Но если эта «творимая действительность» воспринималась как организованная на эстетический манер — как образ некоего совершенства, то, с другой стороны, литература, все еще сохраняя специфическую форму книжности, в свою очередь приобретала черты осуществленной реальности. Флоберовская Фелисите материализовалась, сгустилась из словесного пара и выпала в осадок, где ее и нащупал наконец Максим Горький. Другими словами, высокое понятие мифа обратилось в самую вульгарную ложь: несуществующее принялись выдавать за сущее, фактичность подменять заданностью, наличествующее — долженствующим. Это назвали отражением действительности в ее революционном развитии. Жизнь превратилась в «систему фраз» (горьковское выражение). Это было подлинным выходом социалистического реализма. Можно говорить о полном совпадении рекомендаций, дававшихся Горьким литературе, с теми рецептами политической активности, которые он прописывал в своей публицистике. В одном случае это вело к утверждению лжи как правды, а в другом — к воспеванию каторжных лагерей. Фикция может торжествовать над реальностью и ложь над правдой, только если они подкрепляются насилием. Это и есть последнее слово горьковского «активного мироотношения» — и последнее слово всякого революционаризма.
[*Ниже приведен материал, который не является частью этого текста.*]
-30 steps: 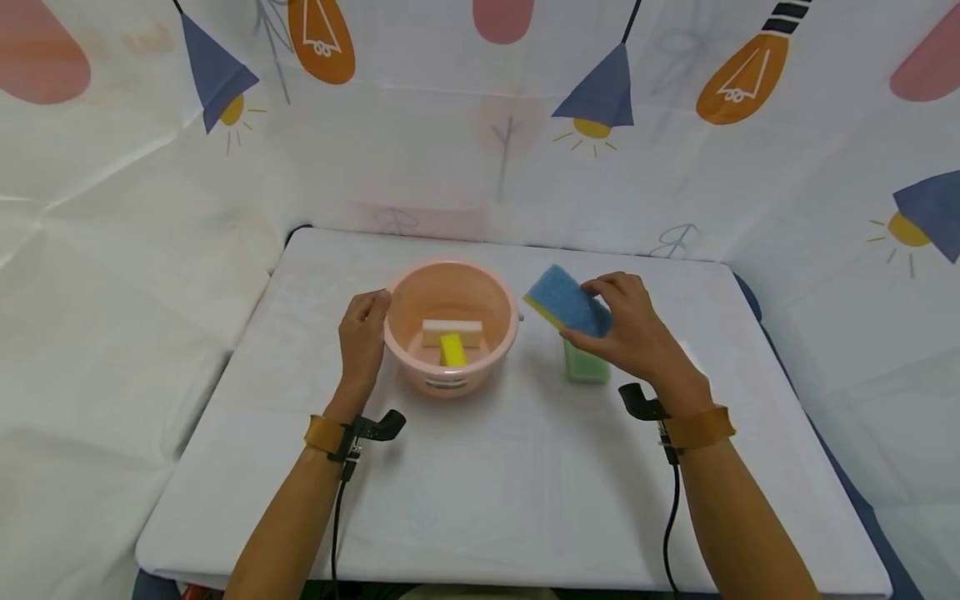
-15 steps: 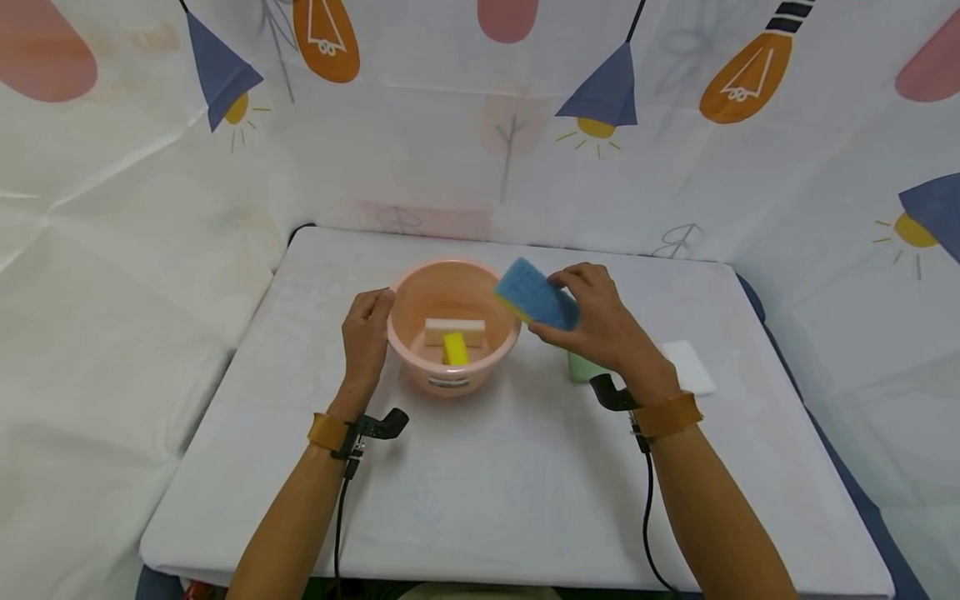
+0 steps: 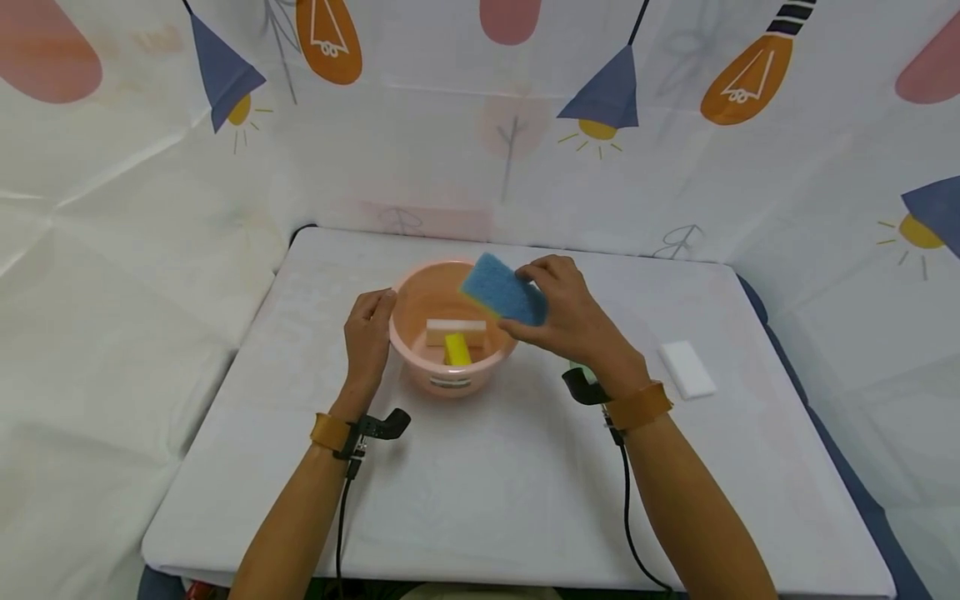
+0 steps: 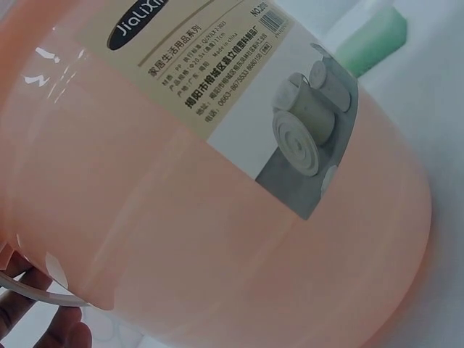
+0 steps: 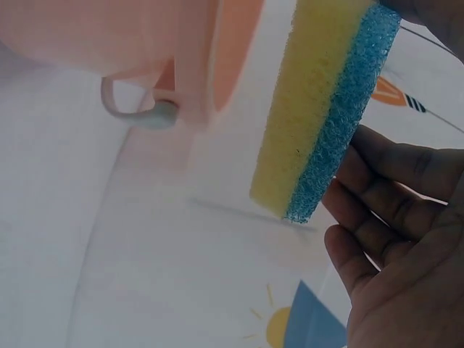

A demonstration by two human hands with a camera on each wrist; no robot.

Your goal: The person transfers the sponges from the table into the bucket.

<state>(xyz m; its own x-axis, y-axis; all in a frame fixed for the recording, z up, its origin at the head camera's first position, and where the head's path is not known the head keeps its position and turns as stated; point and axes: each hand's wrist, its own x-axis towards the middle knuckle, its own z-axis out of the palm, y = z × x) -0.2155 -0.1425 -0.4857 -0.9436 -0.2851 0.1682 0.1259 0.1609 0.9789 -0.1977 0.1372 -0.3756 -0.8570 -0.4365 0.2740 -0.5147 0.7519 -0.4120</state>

Становилось совершенно нестерпимо топтаться в хороводе излишне и утомительно умных.
Горький как писатель — тема, выпадающая из социалистического реализма; несколько поздних вещей, написанных на советском материале, положения не меняют. Горький, как уже говорилось, — соцреалист в своей публицистике, шире — в своем мировоззрении.
Эта книга требует, конечно, особого разговора. «Самгин» — вещь итоговая, значимая всячески и вообще по-новому необычная у Горького. Прежде всего изумляет резкая смена тематики: «босяк» пишет эпопею об интеллигенции, и таковая действительно предстает на ее страницах. Роман — «умный», опять же — «интеллигентный». Охотно допускаю, что в условиях позднесталинской России его чтение было, попросту говоря, полезным, это был некий учебник; я сам по нему ко многому приобщался (о «Вехах» узнал — оттуда). Для советских подростков 1951 года книга была в некотором роде незаменима, уникальна. В Америке есть понятие «ностальгическое чтение»; может быть, как раз этим объясняется то, что всякий раз я перечитываю «Самгина» не только с интересом, но и с волнением. Мое «открытие» архетипа Пенелопы в русской истории («Чевенгур и окрестности» — «Континент», № 54) — бессознательная реминисценция из «Самгина» (финал первого тома), в чем убедился при последнем перечитывании. Но и независимо от подобных лирических ассоциаций «Самгин» книга очень неплохая, сделанная очень опытной рукой, в книге ощущается фактура описываемой жизни, ее «длительность». Я уже не говорю о ее, этой жизни, богатстве, бытовом и культурном изобилии, так зримо встающих со страниц «Клима Самгина». В этом смысле книга приобретает значение чуть ли не исторического источника, во всяком случае — очень неожиданного и тем более интересного свидетельства о старой России. Реализм здесь более чем уместен. Одним словом, Горький в «Самгине» сумел дать не только себя.
И все же — это психологическая автобиография босяка, мемуары плебея-комплексанта. При всей «очень-начитанности» Горького книга не стала свидетельством об интеллигенции, и никаким разоблачением таковой, «отходной» там и не пахнет. И прежде всего потому, что главный герой — отнюдь не интеллигент, это подручный пекаря Алексей Пешков, помещаемый в интеллигентскую гостиную, а то и в барский салон.